* **WHAT IS NEEDED**
Please report how many lines of the listing contain the string "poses", giving the number only.

* **DATASET CONTENT**
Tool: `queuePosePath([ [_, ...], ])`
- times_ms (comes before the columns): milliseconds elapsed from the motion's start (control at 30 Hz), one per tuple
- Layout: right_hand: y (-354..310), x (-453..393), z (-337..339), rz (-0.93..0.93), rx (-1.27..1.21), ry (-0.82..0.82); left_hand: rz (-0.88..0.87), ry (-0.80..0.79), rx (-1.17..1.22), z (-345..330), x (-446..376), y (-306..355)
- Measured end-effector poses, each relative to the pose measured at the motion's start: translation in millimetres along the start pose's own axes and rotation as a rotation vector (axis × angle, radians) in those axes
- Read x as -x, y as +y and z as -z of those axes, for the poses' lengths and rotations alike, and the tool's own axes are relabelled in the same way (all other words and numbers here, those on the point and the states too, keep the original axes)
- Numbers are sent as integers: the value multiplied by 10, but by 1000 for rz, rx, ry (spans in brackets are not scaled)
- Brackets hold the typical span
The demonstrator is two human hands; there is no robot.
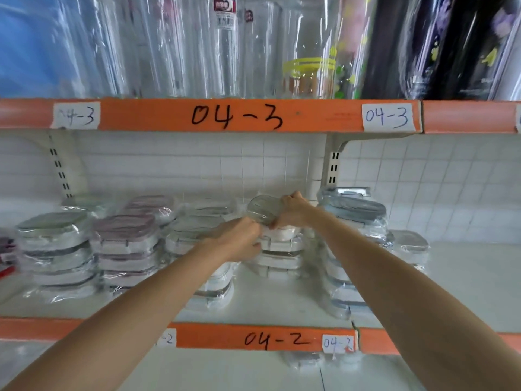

* **RESULT BELOW**
2